Utahloy International School Guangzhou (UISG) is a school with English-language class instruction in Baiyun District, Guangzhou. UISG serves students aged 2 to 19 from over 50 different countries. There are seven major native languages, including English, Chinese, Korean, French, Japanese, German, and Spanish. The school offers three types of programs: Primary Year, Middle Year, and Diploma. An average of 18 students per class, with a teacher-to-student ratio of 1 to 8.

Academic accreditation
UISG is accredited by the Council of International Schools (CIS) and Western Association of Schools and Colleges (WASC). It is authorized by the International Baccalaureate Organization to provide the IB Primary Years Programme (IBPYP), IB Middle Years Programme (IBMYP) and IB Diploma Programme (IBDP).

Primary years education 
The IB Primary Years Programme is designed for students aged three to twelve. Languages, Mathematics, Science, and Social Studies are taught in integrated units of inquiry as well as single subject lessons, with the emphasis on making transdisciplinary connections. 

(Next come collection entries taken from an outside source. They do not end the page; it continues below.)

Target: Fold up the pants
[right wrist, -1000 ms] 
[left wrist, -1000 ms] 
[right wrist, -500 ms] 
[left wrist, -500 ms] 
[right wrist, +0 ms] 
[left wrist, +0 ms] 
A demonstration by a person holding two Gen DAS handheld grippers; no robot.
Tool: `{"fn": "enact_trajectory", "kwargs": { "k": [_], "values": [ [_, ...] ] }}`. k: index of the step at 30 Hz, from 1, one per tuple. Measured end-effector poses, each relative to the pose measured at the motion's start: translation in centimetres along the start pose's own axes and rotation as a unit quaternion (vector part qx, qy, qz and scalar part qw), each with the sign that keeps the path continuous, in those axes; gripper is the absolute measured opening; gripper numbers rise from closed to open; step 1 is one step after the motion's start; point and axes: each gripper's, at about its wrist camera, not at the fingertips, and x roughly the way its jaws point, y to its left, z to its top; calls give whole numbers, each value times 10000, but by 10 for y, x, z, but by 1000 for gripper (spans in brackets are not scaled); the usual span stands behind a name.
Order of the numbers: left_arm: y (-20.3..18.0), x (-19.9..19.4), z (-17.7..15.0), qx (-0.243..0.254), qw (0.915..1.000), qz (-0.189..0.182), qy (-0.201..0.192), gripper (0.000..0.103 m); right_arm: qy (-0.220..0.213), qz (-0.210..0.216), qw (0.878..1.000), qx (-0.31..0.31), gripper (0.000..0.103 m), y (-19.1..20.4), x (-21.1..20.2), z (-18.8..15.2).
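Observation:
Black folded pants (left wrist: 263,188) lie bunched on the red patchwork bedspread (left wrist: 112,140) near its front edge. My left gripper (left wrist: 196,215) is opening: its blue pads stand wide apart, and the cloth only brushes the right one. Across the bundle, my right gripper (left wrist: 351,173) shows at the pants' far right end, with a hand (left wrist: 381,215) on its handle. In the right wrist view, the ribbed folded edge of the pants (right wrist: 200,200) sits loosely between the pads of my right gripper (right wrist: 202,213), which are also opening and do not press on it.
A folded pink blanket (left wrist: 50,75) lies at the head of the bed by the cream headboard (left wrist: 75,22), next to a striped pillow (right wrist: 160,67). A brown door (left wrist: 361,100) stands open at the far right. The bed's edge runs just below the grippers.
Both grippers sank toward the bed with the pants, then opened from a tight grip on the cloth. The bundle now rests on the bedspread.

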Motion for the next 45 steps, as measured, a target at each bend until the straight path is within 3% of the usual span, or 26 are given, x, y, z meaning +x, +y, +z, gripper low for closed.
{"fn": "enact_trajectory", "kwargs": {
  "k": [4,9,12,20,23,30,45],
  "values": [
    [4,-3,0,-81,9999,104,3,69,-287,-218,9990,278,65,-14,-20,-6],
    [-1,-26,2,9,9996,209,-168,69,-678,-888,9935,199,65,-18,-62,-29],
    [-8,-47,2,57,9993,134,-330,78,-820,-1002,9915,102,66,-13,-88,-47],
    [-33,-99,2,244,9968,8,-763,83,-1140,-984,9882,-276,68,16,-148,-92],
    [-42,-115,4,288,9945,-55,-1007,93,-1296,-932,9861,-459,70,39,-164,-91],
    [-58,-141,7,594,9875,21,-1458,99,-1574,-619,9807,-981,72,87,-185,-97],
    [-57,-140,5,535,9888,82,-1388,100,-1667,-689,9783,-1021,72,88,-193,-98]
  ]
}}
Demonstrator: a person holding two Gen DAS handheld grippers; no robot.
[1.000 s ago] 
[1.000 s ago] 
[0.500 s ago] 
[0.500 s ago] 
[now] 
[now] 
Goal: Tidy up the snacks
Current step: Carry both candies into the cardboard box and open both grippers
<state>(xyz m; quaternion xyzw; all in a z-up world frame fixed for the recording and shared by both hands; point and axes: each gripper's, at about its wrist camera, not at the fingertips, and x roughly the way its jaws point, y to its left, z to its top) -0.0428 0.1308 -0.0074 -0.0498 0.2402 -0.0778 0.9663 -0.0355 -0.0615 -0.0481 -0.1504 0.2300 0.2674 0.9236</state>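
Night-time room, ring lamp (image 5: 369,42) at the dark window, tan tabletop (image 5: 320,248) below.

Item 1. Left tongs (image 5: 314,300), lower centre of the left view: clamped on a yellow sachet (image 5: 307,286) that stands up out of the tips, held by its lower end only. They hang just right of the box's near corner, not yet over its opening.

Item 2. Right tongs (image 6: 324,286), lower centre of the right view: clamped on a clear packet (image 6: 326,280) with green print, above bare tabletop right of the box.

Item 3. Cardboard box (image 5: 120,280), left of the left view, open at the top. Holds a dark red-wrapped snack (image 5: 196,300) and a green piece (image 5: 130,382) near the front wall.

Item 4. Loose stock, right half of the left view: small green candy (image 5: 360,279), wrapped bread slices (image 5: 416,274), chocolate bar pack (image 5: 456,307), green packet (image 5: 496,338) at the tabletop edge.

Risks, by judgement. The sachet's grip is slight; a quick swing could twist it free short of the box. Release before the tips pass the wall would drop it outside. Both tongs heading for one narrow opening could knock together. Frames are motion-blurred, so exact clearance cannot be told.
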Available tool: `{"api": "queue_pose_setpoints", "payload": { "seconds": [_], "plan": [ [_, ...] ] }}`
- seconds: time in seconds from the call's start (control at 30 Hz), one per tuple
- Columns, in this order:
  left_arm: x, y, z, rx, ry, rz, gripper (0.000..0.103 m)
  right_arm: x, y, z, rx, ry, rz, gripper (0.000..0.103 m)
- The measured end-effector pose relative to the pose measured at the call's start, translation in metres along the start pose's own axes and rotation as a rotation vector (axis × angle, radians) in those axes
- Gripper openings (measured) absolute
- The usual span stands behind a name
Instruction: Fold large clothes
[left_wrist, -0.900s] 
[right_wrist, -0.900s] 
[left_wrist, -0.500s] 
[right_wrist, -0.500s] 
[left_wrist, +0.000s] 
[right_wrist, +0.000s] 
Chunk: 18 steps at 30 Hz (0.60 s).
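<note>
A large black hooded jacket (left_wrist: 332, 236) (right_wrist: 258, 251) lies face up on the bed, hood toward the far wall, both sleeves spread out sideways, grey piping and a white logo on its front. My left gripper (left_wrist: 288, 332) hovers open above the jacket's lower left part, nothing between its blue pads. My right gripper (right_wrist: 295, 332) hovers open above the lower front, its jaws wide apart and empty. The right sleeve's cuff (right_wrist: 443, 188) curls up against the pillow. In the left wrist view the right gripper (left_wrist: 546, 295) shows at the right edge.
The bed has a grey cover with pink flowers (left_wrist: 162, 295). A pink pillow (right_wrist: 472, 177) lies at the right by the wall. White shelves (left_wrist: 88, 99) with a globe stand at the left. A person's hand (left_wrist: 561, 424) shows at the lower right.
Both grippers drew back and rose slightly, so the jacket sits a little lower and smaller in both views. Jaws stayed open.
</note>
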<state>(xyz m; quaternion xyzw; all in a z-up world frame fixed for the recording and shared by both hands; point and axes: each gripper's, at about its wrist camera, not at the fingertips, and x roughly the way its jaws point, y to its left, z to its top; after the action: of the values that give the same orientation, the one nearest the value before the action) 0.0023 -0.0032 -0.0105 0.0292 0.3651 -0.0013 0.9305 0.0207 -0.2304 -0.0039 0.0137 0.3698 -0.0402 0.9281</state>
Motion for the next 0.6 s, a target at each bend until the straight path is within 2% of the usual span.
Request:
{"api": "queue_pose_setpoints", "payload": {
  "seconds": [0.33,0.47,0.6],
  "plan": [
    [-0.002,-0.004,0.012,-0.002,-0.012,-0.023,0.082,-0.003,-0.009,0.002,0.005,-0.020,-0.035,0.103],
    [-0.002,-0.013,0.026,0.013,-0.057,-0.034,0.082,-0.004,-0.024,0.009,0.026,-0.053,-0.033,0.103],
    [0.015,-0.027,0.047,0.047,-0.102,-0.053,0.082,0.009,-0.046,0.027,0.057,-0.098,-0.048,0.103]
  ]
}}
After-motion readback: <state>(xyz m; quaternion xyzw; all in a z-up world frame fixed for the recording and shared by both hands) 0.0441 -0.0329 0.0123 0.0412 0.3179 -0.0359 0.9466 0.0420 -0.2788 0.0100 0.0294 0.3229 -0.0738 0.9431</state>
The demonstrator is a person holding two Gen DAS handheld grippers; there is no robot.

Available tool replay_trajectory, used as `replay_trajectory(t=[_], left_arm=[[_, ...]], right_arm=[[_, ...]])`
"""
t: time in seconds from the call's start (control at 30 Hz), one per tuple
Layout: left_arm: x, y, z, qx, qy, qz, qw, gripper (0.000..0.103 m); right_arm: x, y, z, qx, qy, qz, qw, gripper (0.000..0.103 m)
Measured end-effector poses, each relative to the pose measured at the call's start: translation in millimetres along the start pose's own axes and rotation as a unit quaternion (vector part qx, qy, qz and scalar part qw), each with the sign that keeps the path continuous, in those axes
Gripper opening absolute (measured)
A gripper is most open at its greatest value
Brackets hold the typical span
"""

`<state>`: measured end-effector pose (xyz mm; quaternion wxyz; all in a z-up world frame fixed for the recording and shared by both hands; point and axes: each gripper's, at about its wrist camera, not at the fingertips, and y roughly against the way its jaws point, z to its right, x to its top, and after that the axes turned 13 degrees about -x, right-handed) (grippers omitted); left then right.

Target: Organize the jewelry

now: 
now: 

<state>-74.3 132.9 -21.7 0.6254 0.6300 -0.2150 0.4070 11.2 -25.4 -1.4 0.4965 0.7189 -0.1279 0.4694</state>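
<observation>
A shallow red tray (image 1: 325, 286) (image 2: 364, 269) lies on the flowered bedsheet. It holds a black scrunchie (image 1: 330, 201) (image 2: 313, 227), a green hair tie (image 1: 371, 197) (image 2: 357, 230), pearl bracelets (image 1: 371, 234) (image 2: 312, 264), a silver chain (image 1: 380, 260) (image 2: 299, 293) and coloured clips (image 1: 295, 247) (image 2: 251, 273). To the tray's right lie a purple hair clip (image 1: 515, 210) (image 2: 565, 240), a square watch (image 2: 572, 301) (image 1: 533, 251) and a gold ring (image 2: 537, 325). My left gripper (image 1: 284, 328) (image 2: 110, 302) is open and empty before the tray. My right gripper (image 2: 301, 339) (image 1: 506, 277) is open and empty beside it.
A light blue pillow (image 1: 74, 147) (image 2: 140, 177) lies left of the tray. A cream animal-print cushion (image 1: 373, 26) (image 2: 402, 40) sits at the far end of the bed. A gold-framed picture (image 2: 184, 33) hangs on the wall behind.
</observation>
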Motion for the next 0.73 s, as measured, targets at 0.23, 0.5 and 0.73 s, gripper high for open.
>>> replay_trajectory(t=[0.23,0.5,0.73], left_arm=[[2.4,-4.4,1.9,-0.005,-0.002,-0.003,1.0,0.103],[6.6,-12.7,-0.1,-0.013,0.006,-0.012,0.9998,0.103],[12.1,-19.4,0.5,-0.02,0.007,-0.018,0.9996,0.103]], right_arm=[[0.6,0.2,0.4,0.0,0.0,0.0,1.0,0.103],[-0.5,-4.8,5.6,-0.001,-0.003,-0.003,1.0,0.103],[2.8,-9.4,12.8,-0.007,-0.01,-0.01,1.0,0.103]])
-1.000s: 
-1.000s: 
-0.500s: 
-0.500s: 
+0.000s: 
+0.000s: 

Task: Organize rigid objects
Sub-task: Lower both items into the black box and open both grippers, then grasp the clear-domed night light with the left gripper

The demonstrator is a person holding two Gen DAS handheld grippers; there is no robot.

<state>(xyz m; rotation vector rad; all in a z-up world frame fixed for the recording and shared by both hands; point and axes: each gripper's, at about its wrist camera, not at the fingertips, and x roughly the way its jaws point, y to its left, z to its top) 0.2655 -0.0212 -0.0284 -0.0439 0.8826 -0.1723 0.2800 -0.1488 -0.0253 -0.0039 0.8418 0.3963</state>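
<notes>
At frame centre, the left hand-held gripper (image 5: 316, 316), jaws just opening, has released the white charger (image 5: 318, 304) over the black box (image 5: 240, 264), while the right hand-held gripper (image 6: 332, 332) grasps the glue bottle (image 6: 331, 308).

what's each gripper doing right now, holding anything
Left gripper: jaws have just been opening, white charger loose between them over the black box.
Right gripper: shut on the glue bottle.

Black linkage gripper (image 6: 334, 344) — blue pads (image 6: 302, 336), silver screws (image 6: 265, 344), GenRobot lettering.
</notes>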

Music, art, mother tongue language classes, and physical education are taught by specialists. An ICT specialist works with primary school teachers to integrate ICT into the curriculum. Staff teaching English as a Second Language work across grade levels as needed.

Middle years education 
The International Baccalaureate Middle Years Programme is a curriculum designed to meet the educational needs of students aged 12 to 16. 

During these years, the Mother Tongue program is implemented, providing languages such as Mandarin, Korean, Japanese, French, German, Spanish, and Italian. Arts, English, Language and Literature, Language Acquisition, Humanities, Mathematics, Physical & Health Education, Science, and Design are the nine components of the curriculum. 

In addition, students must complete their Community & Service requirements as well as their Personal Project by the end of their final IB year.

Athletics
Utahloy is a member of ACAMIS (Association of China and Mongolia International Schools), SDRC (Southern Delta Region Conference), and participates in the PRC (Pearl River Conference) and NUX (Nanjing, Utahloy, Xiamen). 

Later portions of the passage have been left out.